What this task involves:
Leave the pictures out. Return all other data exactly.
—————
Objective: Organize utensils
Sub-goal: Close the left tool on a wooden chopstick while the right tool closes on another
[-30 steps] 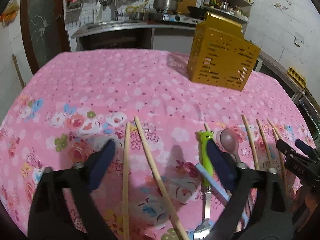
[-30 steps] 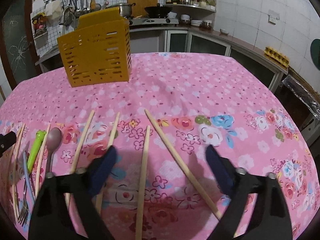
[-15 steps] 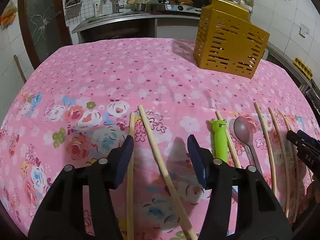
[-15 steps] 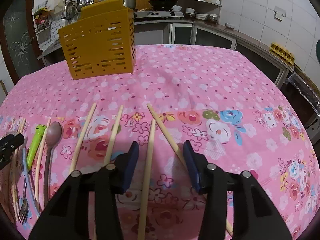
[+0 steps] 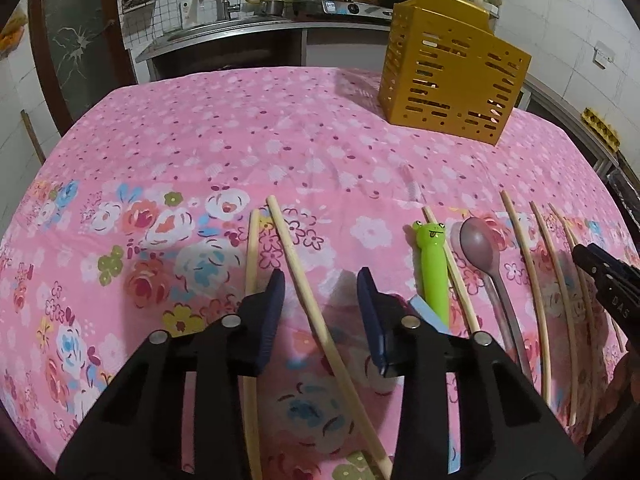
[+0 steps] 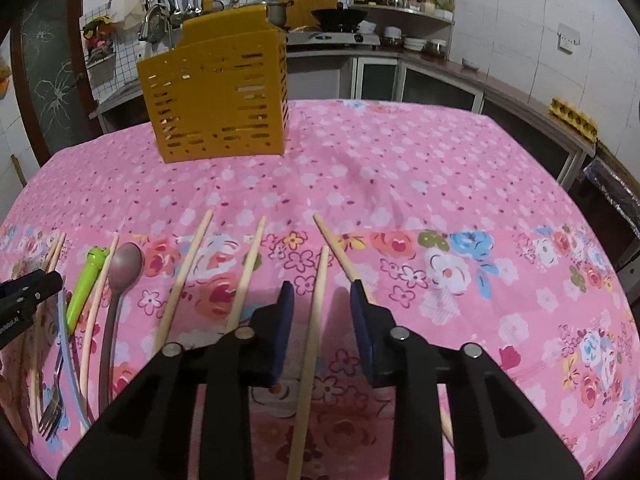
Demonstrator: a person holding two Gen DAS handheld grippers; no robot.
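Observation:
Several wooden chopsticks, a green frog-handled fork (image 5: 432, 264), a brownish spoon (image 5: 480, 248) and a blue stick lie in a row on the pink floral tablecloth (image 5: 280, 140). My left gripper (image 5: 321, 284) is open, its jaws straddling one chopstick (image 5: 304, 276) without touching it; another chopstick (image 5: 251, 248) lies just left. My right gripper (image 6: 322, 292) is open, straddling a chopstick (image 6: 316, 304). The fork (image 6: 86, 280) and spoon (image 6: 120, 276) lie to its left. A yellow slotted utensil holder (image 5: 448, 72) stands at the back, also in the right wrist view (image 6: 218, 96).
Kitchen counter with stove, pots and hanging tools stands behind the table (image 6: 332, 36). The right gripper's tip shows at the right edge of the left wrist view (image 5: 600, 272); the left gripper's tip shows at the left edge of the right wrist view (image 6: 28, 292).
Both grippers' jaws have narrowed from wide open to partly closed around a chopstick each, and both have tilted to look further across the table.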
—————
Answer below:
Objective: Organize utensils
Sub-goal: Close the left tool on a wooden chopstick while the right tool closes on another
[-30 steps] 
[-30 steps] 
[-15 steps] 
[-15 steps] 
[+0 steps] 
[+0 steps] 
Demonstrator: a person holding two Gen DAS handheld grippers; no robot.
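Observation:
Several wooden chopsticks, a green frog-handled fork (image 5: 432, 264), a brownish spoon (image 5: 480, 248) and a blue stick lie in a row on the pink floral tablecloth (image 5: 280, 140). My left gripper (image 5: 321, 284) is open, its jaws straddling one chopstick (image 5: 304, 276) without touching it; another chopstick (image 5: 251, 248) lies just left. My right gripper (image 6: 322, 292) is open, straddling a chopstick (image 6: 316, 304). The fork (image 6: 86, 280) and spoon (image 6: 120, 276) lie to its left. A yellow slotted utensil holder (image 5: 448, 72) stands at the back, also in the right wrist view (image 6: 218, 96).
Kitchen counter with stove, pots and hanging tools stands behind the table (image 6: 332, 36). The right gripper's tip shows at the right edge of the left wrist view (image 5: 600, 272); the left gripper's tip shows at the left edge of the right wrist view (image 6: 28, 292).
Both grippers' jaws have narrowed from wide open to partly closed around a chopstick each, and both have tilted to look further across the table.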

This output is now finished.